In the function appendCsvLine I was apparently comparing a string to an integer. The result from the csv.reader class is always a string regardless of the object actually within the entry. My implicit assumption was that were I doing something as silly as comparing a string and an integer python would throw a valueError. Apparently this is not the case.
def appendCsvLine(self, line):
'''Assumes the line is from a csv.reader object'''
signatureId = int(line[1])
if len(self.images) <= signatureId:
newImage = Image(signatureId)
self.images.append(newImage)
newImage.append(line)
else:
self.images[(signatureId-1)].append(line)
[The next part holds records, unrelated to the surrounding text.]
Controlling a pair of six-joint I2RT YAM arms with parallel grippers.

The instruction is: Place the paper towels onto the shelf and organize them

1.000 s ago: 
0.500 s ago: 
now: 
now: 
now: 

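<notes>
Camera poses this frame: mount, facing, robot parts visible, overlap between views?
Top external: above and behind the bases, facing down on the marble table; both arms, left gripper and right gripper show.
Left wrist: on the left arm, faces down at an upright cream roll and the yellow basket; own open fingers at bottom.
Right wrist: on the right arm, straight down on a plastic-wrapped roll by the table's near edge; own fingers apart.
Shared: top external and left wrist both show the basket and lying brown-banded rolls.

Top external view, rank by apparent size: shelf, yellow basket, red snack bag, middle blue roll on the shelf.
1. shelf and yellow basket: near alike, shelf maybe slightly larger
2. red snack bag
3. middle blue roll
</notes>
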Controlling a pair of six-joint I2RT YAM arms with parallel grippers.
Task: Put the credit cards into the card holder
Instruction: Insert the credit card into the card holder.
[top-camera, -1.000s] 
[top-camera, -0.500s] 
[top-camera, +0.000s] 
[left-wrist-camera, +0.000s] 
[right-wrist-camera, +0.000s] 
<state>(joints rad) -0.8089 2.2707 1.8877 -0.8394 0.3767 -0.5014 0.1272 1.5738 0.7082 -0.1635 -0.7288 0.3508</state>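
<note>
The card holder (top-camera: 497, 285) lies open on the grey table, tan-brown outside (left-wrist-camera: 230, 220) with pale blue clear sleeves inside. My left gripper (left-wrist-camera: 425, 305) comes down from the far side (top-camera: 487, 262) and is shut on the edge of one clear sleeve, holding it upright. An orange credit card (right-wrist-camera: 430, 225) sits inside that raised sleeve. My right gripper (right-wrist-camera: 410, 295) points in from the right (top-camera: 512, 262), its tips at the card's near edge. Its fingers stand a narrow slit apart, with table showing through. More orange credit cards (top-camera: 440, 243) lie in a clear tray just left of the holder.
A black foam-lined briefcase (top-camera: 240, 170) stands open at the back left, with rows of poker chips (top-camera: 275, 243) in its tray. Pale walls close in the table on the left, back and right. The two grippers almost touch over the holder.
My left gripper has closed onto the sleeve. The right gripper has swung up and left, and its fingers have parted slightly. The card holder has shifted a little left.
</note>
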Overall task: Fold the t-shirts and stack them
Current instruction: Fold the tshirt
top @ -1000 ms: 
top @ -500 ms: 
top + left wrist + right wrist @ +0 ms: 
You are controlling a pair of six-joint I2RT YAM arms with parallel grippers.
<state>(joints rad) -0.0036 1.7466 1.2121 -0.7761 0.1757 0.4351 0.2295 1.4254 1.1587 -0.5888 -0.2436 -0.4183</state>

This incredibly small change fixed my code and it was a very difficult bug to track down and find. This issue can probably best be explained through the following code snippet:
>>> "100" > 99999999999999999999999
True
As far as the method by which I noticed this issue, I first implemented EOL's suggestion of adding the line print [img.signatureID for img in self.images]
to my code. I found that it printed out a long array with a huge amount of 1s followed by a huge amount of 2s, followed by a huge amount of 3s etc.
I then started to look at the piece of code where the images were actually constructed and put simple print lines under both the if and the else of the appendCsvLine function. I realized that the program was never reaching the else statement and from there I tested the output of the if statement and then realized that the explicit casting of the signatureId to an integer resolve the problem. Then after running some tests in the shell with csvl.reader and comparing strings and integers in python I realized my mistake.
Upvotes: 1